The key thing is “appropriate use” of the resources at our disposal. It’s about enabling flexibility of choice for the teacher and for the learner.
We need to balance financial cost with the effective and efficient use of time, and with the underlying motivational level of our students/trainees.
We need to consider whether 1:1 coaching would work best for a particular student/context, or whether a small group discussion, or even a 1:many lecture.
The problem with much of our educational/training infrastructure is that it’s built on a highly inflexible classroom-based model of teaching.

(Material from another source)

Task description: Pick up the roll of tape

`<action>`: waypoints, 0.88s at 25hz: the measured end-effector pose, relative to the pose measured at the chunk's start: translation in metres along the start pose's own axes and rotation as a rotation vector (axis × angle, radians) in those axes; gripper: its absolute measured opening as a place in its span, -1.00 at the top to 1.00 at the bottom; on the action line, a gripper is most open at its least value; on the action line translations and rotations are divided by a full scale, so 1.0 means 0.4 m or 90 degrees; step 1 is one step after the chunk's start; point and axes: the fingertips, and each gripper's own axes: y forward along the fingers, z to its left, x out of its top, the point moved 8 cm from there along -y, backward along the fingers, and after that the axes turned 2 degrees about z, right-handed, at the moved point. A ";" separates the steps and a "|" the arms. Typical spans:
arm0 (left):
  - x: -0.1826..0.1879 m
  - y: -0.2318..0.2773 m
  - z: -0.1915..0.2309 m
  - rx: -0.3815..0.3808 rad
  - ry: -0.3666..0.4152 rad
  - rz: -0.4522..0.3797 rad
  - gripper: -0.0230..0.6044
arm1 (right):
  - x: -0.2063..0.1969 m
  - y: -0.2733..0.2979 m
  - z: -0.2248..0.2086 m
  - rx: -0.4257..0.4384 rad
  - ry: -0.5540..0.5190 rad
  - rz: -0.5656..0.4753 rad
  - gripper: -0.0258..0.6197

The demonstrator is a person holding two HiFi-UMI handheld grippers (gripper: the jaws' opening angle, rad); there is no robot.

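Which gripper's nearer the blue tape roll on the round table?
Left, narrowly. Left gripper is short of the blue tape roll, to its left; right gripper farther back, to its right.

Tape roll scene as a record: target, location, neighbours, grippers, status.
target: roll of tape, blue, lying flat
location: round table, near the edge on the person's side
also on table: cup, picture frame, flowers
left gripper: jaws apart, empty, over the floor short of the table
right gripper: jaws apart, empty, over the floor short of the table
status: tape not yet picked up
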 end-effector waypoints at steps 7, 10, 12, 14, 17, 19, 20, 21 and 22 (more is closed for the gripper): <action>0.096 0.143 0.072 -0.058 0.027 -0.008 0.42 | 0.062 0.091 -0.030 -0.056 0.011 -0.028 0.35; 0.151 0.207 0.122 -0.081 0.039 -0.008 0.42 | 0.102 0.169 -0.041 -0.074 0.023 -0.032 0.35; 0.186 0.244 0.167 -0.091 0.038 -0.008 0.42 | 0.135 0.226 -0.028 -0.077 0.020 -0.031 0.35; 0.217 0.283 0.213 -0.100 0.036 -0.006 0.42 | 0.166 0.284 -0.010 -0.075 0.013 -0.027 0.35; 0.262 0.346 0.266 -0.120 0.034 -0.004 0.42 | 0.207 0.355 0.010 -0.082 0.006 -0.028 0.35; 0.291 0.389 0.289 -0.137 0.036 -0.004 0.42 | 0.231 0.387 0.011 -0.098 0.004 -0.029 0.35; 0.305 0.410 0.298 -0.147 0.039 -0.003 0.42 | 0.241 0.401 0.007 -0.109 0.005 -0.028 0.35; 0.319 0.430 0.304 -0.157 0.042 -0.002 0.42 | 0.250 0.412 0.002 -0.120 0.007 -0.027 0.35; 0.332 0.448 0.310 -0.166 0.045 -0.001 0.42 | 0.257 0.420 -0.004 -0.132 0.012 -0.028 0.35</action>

The investment has already been made in those buildings and the administration processes that surround them.
To become more flexible, some of these ways of working will need to be torn down before they can be rebuilt.

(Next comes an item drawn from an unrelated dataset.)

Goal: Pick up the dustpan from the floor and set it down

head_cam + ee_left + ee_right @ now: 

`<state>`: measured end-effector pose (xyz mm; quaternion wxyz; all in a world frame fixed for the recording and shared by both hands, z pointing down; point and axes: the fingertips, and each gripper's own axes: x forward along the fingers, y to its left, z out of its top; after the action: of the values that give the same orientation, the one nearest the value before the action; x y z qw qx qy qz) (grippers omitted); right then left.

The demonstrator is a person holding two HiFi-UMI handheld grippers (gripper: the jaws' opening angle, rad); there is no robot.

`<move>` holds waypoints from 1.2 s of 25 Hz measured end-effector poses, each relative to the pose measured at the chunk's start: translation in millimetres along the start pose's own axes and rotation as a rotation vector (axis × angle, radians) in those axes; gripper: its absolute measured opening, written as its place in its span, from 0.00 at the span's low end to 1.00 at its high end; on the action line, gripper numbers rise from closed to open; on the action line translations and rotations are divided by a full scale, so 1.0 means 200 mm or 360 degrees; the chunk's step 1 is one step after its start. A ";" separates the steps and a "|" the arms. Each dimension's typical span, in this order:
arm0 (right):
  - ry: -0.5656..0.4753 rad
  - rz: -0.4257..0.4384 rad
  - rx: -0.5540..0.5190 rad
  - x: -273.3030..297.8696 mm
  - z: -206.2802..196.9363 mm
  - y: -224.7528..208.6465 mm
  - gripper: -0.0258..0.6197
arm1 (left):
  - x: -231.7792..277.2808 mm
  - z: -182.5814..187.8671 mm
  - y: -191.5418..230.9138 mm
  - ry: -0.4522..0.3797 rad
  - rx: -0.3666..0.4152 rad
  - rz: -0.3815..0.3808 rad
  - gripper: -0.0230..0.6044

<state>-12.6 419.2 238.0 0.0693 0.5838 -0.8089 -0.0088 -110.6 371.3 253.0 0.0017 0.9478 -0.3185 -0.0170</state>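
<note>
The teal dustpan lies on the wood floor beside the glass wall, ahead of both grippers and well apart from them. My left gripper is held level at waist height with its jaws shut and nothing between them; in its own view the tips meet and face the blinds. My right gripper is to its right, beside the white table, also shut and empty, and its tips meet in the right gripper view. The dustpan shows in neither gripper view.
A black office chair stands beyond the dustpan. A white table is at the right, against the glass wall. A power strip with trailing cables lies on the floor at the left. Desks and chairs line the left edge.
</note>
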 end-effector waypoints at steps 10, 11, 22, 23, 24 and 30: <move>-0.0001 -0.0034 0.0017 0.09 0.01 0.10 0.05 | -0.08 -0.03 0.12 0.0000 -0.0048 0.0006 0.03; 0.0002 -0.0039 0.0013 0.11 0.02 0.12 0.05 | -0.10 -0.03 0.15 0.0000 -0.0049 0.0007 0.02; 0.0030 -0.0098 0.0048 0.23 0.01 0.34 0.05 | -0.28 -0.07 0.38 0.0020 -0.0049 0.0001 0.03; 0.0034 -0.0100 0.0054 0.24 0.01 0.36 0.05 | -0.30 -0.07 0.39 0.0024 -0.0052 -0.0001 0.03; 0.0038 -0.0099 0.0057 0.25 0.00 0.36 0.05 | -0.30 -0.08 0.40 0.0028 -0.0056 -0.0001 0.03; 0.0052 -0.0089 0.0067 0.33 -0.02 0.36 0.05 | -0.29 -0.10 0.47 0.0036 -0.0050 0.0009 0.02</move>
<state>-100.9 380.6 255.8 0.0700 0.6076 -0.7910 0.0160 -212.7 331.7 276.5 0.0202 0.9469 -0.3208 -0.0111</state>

I can imagine a training or educational organisation that is based around a problem-based curriculum, which uses small Action Learning Sets, coaching, online lectures, searchable resource libraries, inspirational speakers (like TED talks), informal conversations and a whole host of other types of interactions in different sized groups. It would be complex. Sometimes it would appear chaotic. It would certainly be an interesting one to manage. But it would relate far more to the real world than our closed classrooms with a trainer/teacher and delegates/students.
2 comments
At GCSEPod we’ve created a ‘flipped’ solution of 2500 5 min chapters to watch live or download to Apple/Android/Blackberry/PC/Mac devices contact [email protected] for a trial
I’m a HUGE fan of the Khan Academy! It has helped me sooooo much with both my AP Bio and my Precalc. I have a sister who is also using these videos to learn things her teacher doesn’t explain that well to her class. IT has helped boost her from a not so great sudent at the beginning of this year to one of the top of her class. I would LOVE to see this concept incorperated all across the nation. Again, thanks Khan, you’re my hero.